YOUR TASK
The lines from the start of the listing through the line containing "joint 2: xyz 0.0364" should be printed exactly, and no other lines should be printed.

-- SUPPLIED RECORDS follows --

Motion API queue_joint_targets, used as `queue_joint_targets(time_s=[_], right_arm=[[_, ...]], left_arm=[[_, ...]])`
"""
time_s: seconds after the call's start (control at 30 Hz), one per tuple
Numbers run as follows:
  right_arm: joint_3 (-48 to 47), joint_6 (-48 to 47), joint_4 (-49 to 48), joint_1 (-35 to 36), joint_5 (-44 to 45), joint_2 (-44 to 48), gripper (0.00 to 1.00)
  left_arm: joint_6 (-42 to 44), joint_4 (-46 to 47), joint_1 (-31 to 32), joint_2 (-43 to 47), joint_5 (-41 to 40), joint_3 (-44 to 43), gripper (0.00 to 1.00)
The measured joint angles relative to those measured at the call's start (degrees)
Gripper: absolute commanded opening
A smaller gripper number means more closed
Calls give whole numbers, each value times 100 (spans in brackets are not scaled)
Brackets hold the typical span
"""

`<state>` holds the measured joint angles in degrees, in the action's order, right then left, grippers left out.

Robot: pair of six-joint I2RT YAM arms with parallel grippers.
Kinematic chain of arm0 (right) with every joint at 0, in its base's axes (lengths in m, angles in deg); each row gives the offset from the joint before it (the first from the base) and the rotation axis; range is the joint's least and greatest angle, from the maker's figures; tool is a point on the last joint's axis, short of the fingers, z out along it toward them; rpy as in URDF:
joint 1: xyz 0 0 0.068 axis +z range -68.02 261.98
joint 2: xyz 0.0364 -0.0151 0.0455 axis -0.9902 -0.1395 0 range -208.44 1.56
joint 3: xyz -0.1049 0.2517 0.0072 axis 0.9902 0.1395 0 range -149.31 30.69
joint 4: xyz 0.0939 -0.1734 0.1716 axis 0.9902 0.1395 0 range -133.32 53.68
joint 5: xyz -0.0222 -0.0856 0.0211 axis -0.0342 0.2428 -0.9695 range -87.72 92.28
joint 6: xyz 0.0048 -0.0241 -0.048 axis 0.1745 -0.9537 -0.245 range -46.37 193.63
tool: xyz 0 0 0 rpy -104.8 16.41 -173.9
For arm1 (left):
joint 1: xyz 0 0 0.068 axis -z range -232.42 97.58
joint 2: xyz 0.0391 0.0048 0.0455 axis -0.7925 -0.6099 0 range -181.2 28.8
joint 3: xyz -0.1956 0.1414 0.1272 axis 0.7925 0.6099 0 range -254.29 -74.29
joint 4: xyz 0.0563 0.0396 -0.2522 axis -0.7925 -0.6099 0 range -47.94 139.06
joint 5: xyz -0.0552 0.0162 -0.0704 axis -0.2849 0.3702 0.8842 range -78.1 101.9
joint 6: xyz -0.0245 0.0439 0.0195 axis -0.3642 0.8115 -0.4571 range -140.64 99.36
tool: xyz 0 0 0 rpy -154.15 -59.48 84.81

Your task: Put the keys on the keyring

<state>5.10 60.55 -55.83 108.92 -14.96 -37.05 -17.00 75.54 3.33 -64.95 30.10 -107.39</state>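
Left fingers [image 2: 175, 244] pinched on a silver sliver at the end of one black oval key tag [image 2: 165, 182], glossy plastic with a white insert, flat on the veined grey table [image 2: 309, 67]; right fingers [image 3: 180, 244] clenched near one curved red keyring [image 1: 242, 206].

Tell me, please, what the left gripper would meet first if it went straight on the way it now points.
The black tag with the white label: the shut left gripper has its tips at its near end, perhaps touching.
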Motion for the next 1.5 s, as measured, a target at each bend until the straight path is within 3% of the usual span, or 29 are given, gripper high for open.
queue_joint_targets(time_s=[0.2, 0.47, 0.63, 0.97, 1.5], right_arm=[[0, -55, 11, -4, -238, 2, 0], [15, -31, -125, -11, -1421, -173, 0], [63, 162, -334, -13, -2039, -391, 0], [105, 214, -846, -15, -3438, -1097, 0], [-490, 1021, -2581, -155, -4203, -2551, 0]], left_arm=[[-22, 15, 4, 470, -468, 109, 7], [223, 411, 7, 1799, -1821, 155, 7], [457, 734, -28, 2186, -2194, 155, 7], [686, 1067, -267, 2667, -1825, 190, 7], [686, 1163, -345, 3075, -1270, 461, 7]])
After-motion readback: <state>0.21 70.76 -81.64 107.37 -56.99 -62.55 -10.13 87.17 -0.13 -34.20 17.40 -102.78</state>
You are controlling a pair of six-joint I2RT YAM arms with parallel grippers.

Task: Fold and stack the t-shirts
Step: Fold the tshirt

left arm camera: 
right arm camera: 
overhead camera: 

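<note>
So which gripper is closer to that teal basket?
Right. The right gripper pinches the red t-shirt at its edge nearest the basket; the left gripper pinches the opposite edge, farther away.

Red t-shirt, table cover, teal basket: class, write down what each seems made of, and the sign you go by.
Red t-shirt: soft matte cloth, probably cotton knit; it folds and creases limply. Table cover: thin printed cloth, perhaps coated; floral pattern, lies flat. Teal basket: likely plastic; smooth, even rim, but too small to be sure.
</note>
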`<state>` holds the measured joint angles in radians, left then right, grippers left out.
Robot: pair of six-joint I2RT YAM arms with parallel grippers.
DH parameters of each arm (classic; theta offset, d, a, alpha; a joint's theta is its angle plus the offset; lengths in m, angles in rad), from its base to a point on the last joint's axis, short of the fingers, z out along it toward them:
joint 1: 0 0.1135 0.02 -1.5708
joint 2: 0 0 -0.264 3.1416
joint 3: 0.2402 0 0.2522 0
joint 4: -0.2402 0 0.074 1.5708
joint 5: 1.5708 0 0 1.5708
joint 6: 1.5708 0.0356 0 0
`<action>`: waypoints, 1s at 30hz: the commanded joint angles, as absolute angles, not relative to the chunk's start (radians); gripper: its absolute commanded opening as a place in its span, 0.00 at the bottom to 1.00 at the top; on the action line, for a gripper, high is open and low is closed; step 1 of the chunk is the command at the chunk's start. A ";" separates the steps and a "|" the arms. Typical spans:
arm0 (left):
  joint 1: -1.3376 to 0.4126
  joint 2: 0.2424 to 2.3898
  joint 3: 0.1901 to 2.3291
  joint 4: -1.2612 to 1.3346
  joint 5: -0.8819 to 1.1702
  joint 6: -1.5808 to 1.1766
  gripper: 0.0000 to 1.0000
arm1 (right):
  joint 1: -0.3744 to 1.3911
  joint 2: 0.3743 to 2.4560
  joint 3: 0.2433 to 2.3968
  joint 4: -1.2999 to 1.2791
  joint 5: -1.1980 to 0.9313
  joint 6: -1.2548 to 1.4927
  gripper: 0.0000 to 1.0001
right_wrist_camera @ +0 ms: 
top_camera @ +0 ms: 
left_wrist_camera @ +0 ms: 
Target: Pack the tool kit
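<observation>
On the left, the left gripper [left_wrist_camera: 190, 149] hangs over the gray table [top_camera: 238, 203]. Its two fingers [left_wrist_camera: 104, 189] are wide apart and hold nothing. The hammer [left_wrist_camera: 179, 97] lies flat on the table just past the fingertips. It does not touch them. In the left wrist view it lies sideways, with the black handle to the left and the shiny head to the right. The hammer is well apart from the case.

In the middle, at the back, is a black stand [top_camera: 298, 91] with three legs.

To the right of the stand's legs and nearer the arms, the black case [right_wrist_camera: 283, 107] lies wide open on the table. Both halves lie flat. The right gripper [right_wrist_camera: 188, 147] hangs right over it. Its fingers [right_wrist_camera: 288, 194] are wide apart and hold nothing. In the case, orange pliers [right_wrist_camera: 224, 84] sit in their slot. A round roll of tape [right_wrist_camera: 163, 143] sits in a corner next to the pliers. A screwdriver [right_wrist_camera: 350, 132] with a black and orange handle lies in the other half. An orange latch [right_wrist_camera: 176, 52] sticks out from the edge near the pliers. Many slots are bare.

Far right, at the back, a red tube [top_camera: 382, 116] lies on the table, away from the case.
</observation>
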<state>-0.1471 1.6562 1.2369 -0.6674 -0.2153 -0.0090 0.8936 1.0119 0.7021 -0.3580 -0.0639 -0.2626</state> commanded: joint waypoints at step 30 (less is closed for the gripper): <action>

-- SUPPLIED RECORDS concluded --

ANSWER TO THIS TASK
Motion API queue_joint_targets, used as `queue_joint_targets(time_s=[_], right_arm=[[_, ...]], left_arm=[[_, ...]])`
"""
time_s: seconds after the call's start (control at 30 Hz), one per tuple
Numbers run as follows:
  right_arm: joint_3 (-48 to 47), joint_6 (-48 to 47), joint_4 (-49 to 48), joint_1 (-35 to 36), joint_5 (-44 to 45), joint_2 (-44 to 48), gripper (0.00 to 1.00)
  left_arm: joint_6 (-42 to 44), joint_4 (-46 to 47), joint_1 (-31 to 32), joint_2 (-43 to 47), joint_5 (-41 to 40), joint_3 (-44 to 43), gripper (0.00 to 1.00)
The measured joint angles relative to those measured at the call's start (degrees)
Gripper: absolute commanded opening
A smaller gripper number means more closed
Calls give whole numbers, each value times 100 (spans in brackets are not scaled)
Brackets hold the typical span
"""

`<state>` holds the measured joint angles in degrees, in the action's order, right then left, grippers left out.

Robot: pair of six-joint I2RT YAM arms with parallel grippers.
Kinematic chain of arm0 (right) with every joint at 0, in its base's axes (lengths in m, angles in deg); each row gives the offset from the joint before it (the first from the base) and the rotation axis; range is the joint's least and greatest angle, from the maker's figures; tool is a point on the last joint's axis, short of the fingers, z out along it toward them; rpy as in URDF:
joint 1: xyz 0 0 0.068 axis +z range -68.02 261.98
joint 2: xyz 0.0364 -0.0151 0.0455 axis -0.9902 -0.1395 0 range -208.44 1.56

No more output will be produced for this exercise.